O Egito é um pote cheio de mágoa
18/05/12 14:40Cairo – Praça Tahrir, 19h40 de quinta-feira. A seis dias das eleições presidenciais, o epicentro da revolta egípcia está calmo, as únicas barracas que restaram são de vendedores de bugingangas e não há sinal de polícia ou Exército. Tomo um chá ali perto, no histórico café Riche, ponto de encontro de intelectuais desde sua fundação, há mais de cem anos. Foi ali que o coronel Abdel Gamal Nasser e outros jovens oficiais tramaram a Revolução de 1952, que derrubou o rei Farouk e estabeleceu a república egípcia, o embrião da ditadura militar que ainda respira.
Ouço as lamúrias de um jovem decepcionado com os rumos da “thaura”, a revolução inacabada. Sobram farpas para o ainda venerado Nasser. “Aquilo não foi revolução coisa nenhuma, foi um golpe”, resmunga. “Nossa revolução foi popular, mas acabou levando a outro golpe dos militares”.
De repente percebemos uma movimentação em direção à praça Tahrir. Pago os dois chás e vamos conferir. A praça mudou. A calma sumiu. Dezenas de torcedores do Al Ahly, o time de futebol mais popular do Egito, pulam numa coreografia de estádio. O canto pede justiça. Muitos usam uma camiseta com o número 74, em homenagem aos mortos no tumulto de fevereiro no estádio de Port Said, que os torcedores afirmam ter sido tramada pelo Exército.
O Egito pré-eleitoral é um pote até aqui de mágoa. Os jovens agredidos querem justiça contra a polícia. Os policiais sentem-se injustiçados com a imagem de vilões e se negam a atender chamados de ajuda, aumentando a insegurança. Agentes de turismo xingam a revolução que fez o seu ganha-pão minguar com o sumiço dos estrangeiros. Islamitas denunciam uma conspiração para lhes barrar a chegada ao poder. E quase todos desconfiam da junta militar.
As pesquisas de opinião são pouco confiáveis, é impossível prever o resultado das eleições. Mas o duelo está reduzido a antigos membros do regime Mubarak e os islamitas. Muito longe do que sonhavam os jovens liberais que deflagraram a revolução. Com tantas mágoas e teorias conspiratórias no ar, uma explosão é um risco permanente.
Hoje a praça Tahrir estava estranhamente calma para uma sexta-feira, ainda mais a poucos dias da eleição. A calma antes da tempestade, me disse um dos torcedores do Al Ahly que perambulava por lá.
Como bem disse o Marcelo, essa tal queda de braço ou disputa democrática, mesmo que aparentemente manipulada pelo exército, não deixa de ser um avanço no Egito, comandado com mão de ferro e tirania por tão longos anos. Como o processo democrático não é de natureza estática mas dinâmica, torcemos para que no médio e longo prazo possa esse povo valente usufruir da democracia que merecer e puder conquistar.

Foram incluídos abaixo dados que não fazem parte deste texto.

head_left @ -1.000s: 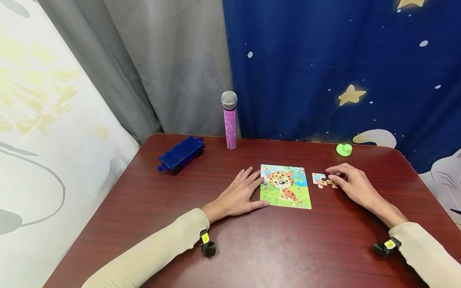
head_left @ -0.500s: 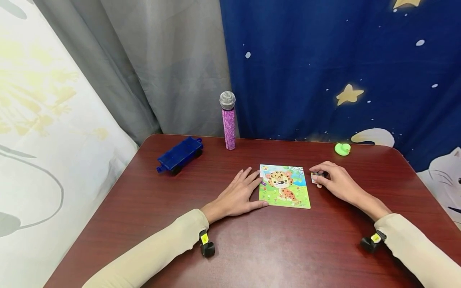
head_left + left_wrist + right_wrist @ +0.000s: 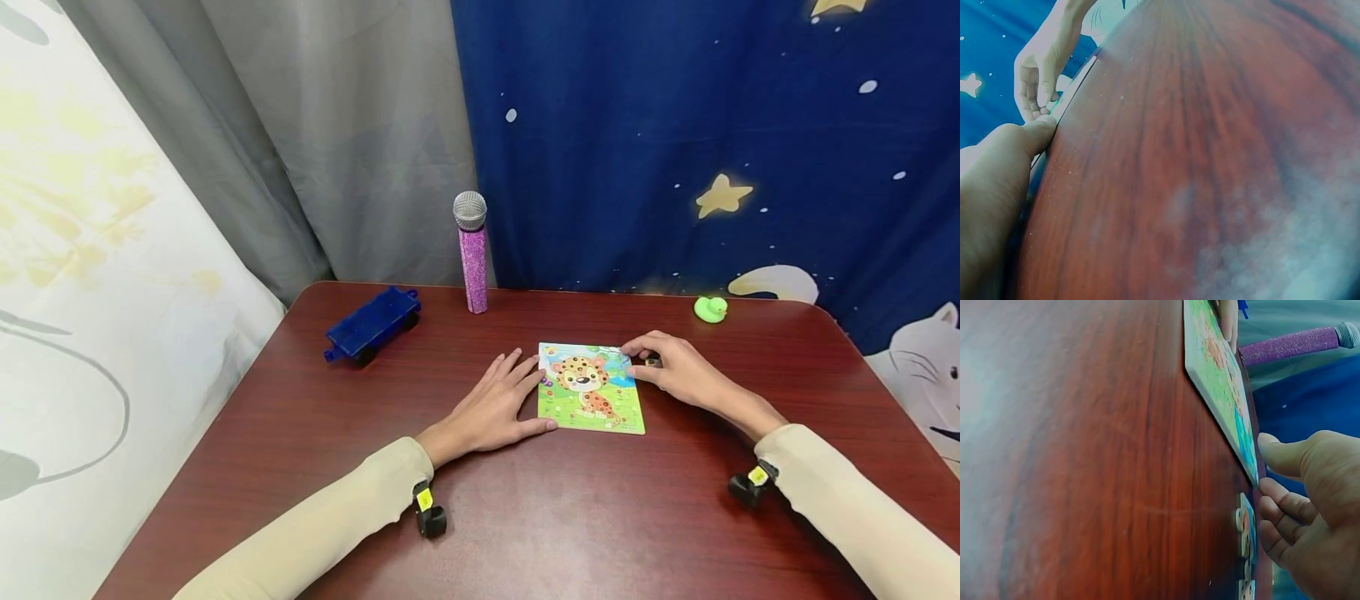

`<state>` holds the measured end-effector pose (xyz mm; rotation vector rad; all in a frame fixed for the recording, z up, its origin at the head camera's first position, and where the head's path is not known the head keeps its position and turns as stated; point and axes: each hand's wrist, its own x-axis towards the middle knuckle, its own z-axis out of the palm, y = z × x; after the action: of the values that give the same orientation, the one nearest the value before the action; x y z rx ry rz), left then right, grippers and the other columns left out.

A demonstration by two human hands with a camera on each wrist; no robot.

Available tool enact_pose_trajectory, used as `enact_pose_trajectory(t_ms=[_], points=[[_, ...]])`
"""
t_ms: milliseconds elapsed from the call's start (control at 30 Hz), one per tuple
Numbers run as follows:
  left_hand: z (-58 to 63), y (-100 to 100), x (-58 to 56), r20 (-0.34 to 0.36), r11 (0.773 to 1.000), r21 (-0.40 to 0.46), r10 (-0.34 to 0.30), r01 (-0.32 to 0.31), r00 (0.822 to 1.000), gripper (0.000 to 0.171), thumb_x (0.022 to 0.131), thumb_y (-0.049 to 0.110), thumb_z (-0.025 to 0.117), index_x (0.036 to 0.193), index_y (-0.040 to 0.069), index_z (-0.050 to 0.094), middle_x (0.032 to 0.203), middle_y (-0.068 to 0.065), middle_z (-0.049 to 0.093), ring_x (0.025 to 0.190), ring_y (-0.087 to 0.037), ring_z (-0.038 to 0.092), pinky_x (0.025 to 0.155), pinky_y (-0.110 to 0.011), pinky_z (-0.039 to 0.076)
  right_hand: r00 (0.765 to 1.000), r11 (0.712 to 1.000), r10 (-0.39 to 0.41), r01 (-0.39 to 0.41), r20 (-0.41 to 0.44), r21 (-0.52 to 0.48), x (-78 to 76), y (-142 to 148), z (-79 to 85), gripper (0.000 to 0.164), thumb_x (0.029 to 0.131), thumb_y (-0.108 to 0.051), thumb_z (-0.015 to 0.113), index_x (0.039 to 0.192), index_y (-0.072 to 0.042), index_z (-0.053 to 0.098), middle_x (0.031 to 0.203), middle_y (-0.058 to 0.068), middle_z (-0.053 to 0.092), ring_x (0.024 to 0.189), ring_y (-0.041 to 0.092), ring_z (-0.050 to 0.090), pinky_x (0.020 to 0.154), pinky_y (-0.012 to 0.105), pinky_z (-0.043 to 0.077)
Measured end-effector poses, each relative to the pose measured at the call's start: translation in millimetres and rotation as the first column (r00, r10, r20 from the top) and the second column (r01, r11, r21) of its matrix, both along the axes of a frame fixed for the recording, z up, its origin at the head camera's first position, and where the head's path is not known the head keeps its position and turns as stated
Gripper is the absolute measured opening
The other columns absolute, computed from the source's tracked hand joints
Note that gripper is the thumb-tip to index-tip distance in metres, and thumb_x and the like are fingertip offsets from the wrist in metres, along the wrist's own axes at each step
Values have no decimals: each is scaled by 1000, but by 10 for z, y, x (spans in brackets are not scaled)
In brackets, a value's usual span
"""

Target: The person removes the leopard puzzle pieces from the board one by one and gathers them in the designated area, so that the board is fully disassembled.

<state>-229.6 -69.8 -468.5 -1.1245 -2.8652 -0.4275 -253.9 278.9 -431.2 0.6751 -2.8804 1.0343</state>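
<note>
A square picture puzzle (image 3: 592,392) with a spotted leopard cub lies flat on the table, its picture facing up. My left hand (image 3: 491,408) rests flat with spread fingers along the puzzle's left side, the thumb at the lower left corner. Over the puzzle's upper right corner is my right hand (image 3: 678,371), thumb and index fingertips at the edge. In the right wrist view, thumb and fingers stand apart around that corner (image 3: 1254,478). Loose puzzle pieces (image 3: 1247,528) lie on the table beside it, mostly hidden under the right hand in the head view.
A blue toy wagon (image 3: 375,323) sits at the back left of the brown table (image 3: 525,517). A microphone with a purple glittery handle (image 3: 473,271) stands upright near the back edge. A green toy duck (image 3: 710,309) is at the back right, before blue and grey curtains.
My right hand has moved left from the loose pieces to the puzzle's upper right corner, now covering the pieces from above. The left hand has stayed in place.
</note>
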Motion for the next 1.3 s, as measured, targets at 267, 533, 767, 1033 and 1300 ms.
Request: enact_pose_trajectory(t_ms=[267, 533, 767, 1033, 1300], points=[[-3, 0, -2, -5, 1000, 4, -3, 3, 1000, 87, 105, 70, 61, 166, 9, 49, 177, -12, 38, 168, -38, 21, 137, -54, 13, 999, 999, 41, -42, 28, 24, -20, -103, 33, 36, 100, -13, 84, 133, -2, 75, 122, 12, 71, 107, 28, 62, 86, 38, 51], [-4, 4, -5, 0, 1000, 4, 0, 0, 1000, 88, 105, 70, 61, 167, 9, 48, 178, -12, 36, 168, -37, 21, 137, -53, 12, 997, 994, 69, -72, 36, 84, -29, -151, 46, 43, 97, -14, 86, 135, 1, 73, 121, 13, 67, 106, 27, 59, 89, 45, 50], [10, 6, 7, 0, 1000, -1, 4, -4, 1000, 88, 105, 70, 60, 167, 10, 48, 178, -11, 35, 169, -37, 20, 137, -53, 12, 994, 987, 102, -106, 37, 122, -52, -178, 65, 44, 97, -15, 87, 134, 5, 73, 118, 15, 65, 105, 30, 56, 89, 46, 48], [19, 5, 4, 2, 1000, 0, 6, -6, 1000, 87, 105, 69, 59, 167, 10, 48, 178, -10, 36, 169, -36, 19, 137, -53, 11, 989, 979, 115, -128, 92, 158, -66, -202, 143, 51, 96, -15, 88, 136, 8, 69, 128, 21, 62, 116, 36, 53, 98, 55, 48], [11, 3, 5, 4, 1000, 3, 5, -5, 1000, 87, 105, 69, 60, 167, 10, 48, 178, -11, 36, 169, -37, 20, 137, -54, 11, 993, 983, 94, -104, 72, 153, -57, -247, 120, 49, 93, -12, 89, 131, 6, 64, 128, 23, 60, 118, 38, 53, 102, 57, 47]])
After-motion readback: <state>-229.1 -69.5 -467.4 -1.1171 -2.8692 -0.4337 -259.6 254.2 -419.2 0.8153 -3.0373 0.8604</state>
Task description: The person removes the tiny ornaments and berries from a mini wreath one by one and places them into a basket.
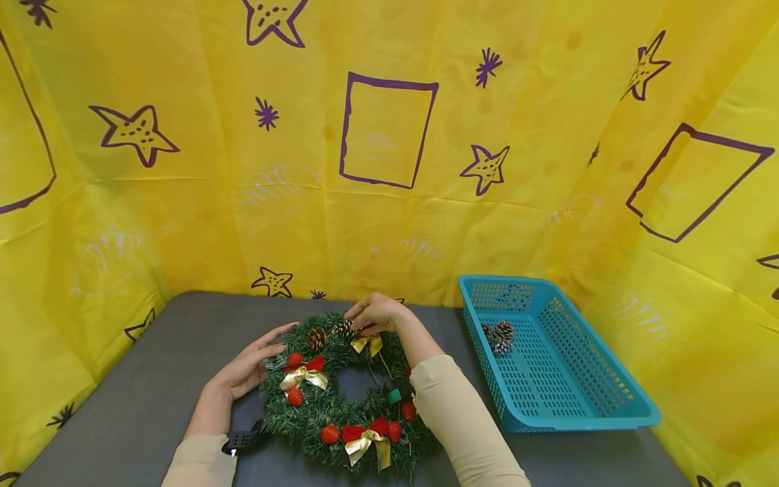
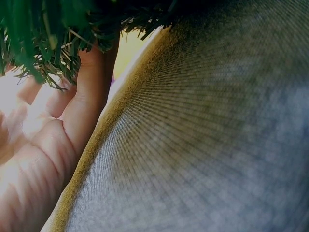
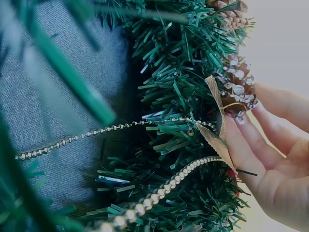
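Note:
A green wreath (image 1: 298,423) with red and gold bows, red berries and a bead string (image 3: 179,179) lies on the grey table. At its top, my right hand (image 1: 379,314) pinches a white-tipped pine cone (image 3: 237,88) between thumb and fingers, right beside a gold bow (image 1: 368,345). A browner pine cone (image 1: 316,339) sits on the wreath just left of it. My left hand (image 1: 246,368) touches the wreath's upper left edge with fairly straight fingers; needles hide some fingertips in the left wrist view.
To the right stands a blue plastic basket (image 1: 584,423) with a few pine cones (image 1: 502,337) near its left wall. The grey table (image 1: 128,399) reaches to a yellow patterned cloth (image 1: 389,223) at the back and sides.

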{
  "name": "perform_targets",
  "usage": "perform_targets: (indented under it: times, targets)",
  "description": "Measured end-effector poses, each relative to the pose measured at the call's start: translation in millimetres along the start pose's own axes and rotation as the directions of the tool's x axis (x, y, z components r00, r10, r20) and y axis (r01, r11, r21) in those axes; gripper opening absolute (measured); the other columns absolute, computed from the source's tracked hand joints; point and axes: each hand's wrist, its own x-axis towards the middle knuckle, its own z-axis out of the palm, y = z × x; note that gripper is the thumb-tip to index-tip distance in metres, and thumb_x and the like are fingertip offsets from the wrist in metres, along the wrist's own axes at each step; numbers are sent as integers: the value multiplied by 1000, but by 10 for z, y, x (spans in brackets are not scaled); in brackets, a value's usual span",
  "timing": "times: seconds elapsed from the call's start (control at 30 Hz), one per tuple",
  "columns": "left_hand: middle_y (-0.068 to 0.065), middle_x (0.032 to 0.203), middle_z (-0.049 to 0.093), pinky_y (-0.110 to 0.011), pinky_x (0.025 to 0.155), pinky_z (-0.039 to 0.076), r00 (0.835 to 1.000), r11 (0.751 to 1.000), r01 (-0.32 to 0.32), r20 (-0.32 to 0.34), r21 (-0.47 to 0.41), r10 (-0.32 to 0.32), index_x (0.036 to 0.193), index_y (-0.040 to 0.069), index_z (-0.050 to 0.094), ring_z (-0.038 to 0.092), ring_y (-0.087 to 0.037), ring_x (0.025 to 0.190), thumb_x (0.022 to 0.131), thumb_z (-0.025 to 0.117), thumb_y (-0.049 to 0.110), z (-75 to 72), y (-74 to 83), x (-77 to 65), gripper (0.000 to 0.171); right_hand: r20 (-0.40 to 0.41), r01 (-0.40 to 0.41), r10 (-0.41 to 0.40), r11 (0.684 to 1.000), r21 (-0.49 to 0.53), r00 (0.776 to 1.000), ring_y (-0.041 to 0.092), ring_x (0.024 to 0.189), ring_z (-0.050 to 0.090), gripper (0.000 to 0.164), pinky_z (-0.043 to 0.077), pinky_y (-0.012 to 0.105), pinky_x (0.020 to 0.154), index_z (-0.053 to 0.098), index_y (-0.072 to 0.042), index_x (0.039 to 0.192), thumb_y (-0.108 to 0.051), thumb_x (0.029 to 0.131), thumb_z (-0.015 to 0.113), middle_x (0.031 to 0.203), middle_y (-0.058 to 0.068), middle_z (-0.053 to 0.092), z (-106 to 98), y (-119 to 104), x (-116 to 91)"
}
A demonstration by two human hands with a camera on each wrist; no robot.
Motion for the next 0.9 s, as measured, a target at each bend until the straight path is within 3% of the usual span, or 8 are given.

Só conheço e sei quem é democrata, fora do poder. Quando alguem assume o poder, pode ser o maior democrata deixa de ser. Quando um democrata assume o poder ele tem que defender as instituições do estado e assim sendo, deixa de ser democrata.
o jornalista deve ter percebido, no mundo islamico não há qualquer ideia do que venha a ser democracia, ou governo legítimo, as pessoas ficam tristes por não ser o governante alguém do seu grupo apenas, da sua família, religião. Num lugar assim manda de fato quem possui poder de fato, que é quem tem as armas nas mãos, o exército, depois quem melhor controla a ideologia vigente, os líderes islamicos.
Realmente esta era a regra em vigor até a eclosão das revoltas árabes. Em todas elas o movimento teve origem popular, só mais tarde grupos organizados, como a Irmandade Muçulmana (de longe o mais organizado) entraram no jogo. A novidade é que nenhum grupo tem a hegemonia do poder, como antes. Alguns mais fortes, outros menos, todos tem capacidade de influir. Essa queda de braço, que alguns chamam de democracia, pode acabar gerando um equilíbrio representativo. O certo é que nada será como antes. Alianças tribais, políticas e sectárias ainda são o nome do jogo, mas democracia é um longo aprendizado, que nunca termina. No curto prazo, a tendência é o caos. No médio/longo prazo, teimo em continuar otimista.
Ditadores não ama seu povo. Ditadores só amam o poder. E pelo poder esses ditadores estão dispostos a matar seu próprio povo.